CJCE, 28 juin 1993, n° C-64/93

COUR DE JUSTICE DES COMMUNAUTÉS EUROPÉENNES

Ordonnance

PARTIES

Demandeur :

Donatab Srl ; Reditab Srl ; Società Tabacchi Industrie Varie Srl ; Associazione Professionale Trasformatori Tabacchi Italiani

Défendeur :

Commission des Communautés européennes

COMPOSITION DE LA JURIDICTION

Président :

M. Due

Présidents de chambre :

MM. Kakouris, Rodríguez Iglesias, Zuleeg, Murray

Avocat général :

M. Darmon

Juges :

MM. Joliet, Schockweiler, Moitinho de Almeida, Grévisse, Díez de Velasco, Kapteyn

Avocats :

Mes Cappelli, de Caterini

CJCE n° C-64/93

28 juin 1993

LA COUR,

Motifs de l'arrêt

1 Par requête déposée au greffe de la Cour le 12 mars 1993, la société Donatab, deux autres sociétés transformatrices de tabac et une association professionnelle (ci-après "requérants") ont, en vertu de l'article 173, deuxième alinéa, du traité CEE, demandé l'annulation d'un téléfax adressé, le 20 janvier 1993, par la Commission aux autorités italiennes, ainsi que la déclaration d'inapplicabilité, conformément à l'article 184 du traité, du règlement (CEE) n 3477-92 de la Commission, du 1er décembre 1992, relatif aux modalités d'application du régime de quotas dans le secteur du tabac brut pour les récoltes 1993 et 1994 (JO L 351, p. 11).

2 Par les règlements (CEE) n° 2075-92, du 30 juin 1992, portant organisation commune de marché dans le secteur du tabac brut (JO L 215, p. 70), n° 2076-92 du 30 juin 1992, fixant les primes pour le tabac en feuilles par groupe de tabac ainsi que les seuils de garantie répartis par groupe de variétés par État membre (JO L 215, p. 77) et n° 2077-92, du 30 juin 1992, relatif aux organisations et accords interprofessionnels dans le secteur du tabac (JO L 215, p. 80), le Conseil a procédé à une réforme de l'organisation commune des marchés dans le secteur du tabac brut.

3 Le règlement (CEE) n° 2075-92, précité, prévoit, à l'article 20, paragraphe 1, que

"les États membres prennent toutes les mesures nécessaires pour assurer le respect des dispositions communautaires dans le secteur du tabac brut.
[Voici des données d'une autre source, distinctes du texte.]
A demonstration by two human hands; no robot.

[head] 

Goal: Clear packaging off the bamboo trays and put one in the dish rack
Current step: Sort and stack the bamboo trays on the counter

Ils notifient, à cette fin, à la Commission, dans les six mois suivant l'adoption du règlement, les dispositions pratiques de gestion et de contrôle qu'ils ont l'intention de prendre. Dans les trois mois qui suivent cette notification, la Commission approuve ces dispositions ou demande les ajustements nécessaires. Dans ce dernier cas, l'État membre adapte ses mesures dans les meilleurs délais..."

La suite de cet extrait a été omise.